Get a school with great results, with a minimum budget

The land given by the community in which the school was built, “currently covers the areas of agriculture: plants and animals, as well as computer science, accounting, general mechanics, electricity and plumbing. These branches are approved: officially by the government. In non-accredited training, they only receive a certificate from the school for: music, painting, sculpture, cutting and tailoring, embroidery, martial arts, circus. 750 students attends; 350 attend in day classes and the rest at night”.

Angel Olaran is proud that “having a minimum budget the results are great. Generally, our graduates are highly appreciated in their jobs. We get reports of their work engagement. Our school is frequently visited by peasants, rural schools, professionals and politicians of the country. This past course the Minister of Environment and Reforestation visited us, accompanied by representatives of the ministry of all Ethiopian regions. We are visited by national and international university staff”.

Talking to property

Father Angel Olaran says that “according to a report presented on national television, we are one of the two national institutions dealing with the environment. When we started buiding the school in an area of 8 hectares there was only one rain-fed tree. Currently we have about 40 thousand plants. We have been pioneers in drip irrigation, composting, fruit trees, vegetables, irrigation ditches, garbage collection, solar wells and a windmill. We collaborate in improving the lives of peasants, facilitating access to water for domestic use and irrigation; improving the quality of domestic animals; giving microcredit or better seed quality. We insist on organic farming”.

The missionary points out that “another achievement is our collaboration with the Administration and different official services. All our projects are designed and implemented in close collaboration with the departments of social welfare, agriculture, education, water, reforestation…”.

Government support for education

Father Angel Olaran is proud that “now there are also many young people going to university and students with good marks and it is the government that takes care of their education and stay, they pay everything except travel. There are girls whose parents can’t pay for their trip, so for about 7 or 8 years we’ve found a solution together with the Wukro Women’s Association”.

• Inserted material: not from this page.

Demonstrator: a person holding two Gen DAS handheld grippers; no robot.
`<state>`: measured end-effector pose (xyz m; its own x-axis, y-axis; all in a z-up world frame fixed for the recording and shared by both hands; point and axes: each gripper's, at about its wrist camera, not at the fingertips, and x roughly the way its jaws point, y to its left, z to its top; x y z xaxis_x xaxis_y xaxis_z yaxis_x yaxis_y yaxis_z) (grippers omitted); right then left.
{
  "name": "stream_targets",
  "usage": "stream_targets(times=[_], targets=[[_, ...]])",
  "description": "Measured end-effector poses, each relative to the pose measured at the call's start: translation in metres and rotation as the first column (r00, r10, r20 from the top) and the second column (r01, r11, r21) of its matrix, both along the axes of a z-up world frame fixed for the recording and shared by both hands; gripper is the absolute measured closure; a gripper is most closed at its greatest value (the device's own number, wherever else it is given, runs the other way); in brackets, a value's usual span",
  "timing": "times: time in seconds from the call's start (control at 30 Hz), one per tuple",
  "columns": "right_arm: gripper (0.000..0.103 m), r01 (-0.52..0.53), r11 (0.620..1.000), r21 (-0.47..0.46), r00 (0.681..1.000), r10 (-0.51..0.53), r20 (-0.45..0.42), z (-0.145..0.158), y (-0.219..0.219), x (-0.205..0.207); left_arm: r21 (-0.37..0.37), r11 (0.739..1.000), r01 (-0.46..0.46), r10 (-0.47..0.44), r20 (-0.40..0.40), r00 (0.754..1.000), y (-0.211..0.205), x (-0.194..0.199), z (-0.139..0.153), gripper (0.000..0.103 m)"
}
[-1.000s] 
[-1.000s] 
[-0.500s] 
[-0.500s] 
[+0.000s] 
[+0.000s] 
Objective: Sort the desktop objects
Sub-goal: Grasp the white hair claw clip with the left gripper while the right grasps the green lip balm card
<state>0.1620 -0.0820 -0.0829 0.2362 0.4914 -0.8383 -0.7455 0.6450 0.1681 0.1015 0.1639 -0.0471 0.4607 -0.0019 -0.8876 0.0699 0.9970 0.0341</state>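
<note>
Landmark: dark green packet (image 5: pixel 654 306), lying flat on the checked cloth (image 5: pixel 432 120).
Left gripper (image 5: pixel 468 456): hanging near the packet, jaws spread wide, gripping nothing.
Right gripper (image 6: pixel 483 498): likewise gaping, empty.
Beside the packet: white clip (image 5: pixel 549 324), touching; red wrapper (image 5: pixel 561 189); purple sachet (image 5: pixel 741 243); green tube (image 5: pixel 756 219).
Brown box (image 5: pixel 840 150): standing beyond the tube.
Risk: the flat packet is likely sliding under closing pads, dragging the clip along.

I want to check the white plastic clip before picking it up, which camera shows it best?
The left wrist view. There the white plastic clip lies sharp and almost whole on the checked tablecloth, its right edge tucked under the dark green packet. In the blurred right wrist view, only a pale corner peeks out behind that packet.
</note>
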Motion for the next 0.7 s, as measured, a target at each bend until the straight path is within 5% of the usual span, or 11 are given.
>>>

“The association knows well the whole situation of families and give money to young people. This year about 20, who’s parents cannot afford it, will go to college. Social welfare also came with the same demand, there were about 10 youngsters who couldn’t go and we also helped them until they finished college. Ninety-five per cent of employees do not reach the age of 35, which is when all this began. They were not able to access university education before”.

Asking him about those things that he would change, if he could go back, he replied: “I don’t think I would change anything, since we have been giving solutions to the situations as they emerged. Priority has been given to such situations. What I would have liked to have done was to focus more on motivations, attitudes, quality of service, closeness and attention to the poor”.

Is it Poverty?

Angel Olaran is one of those people who can boast of having a speech of their own. He always speaks clearly and one understands everything: “To understand poverty it is necessary to touch it, to smell it, to embrace it. It is impossible to feel or understand what deep poverty means through television programmes, photos or newspaper articles”.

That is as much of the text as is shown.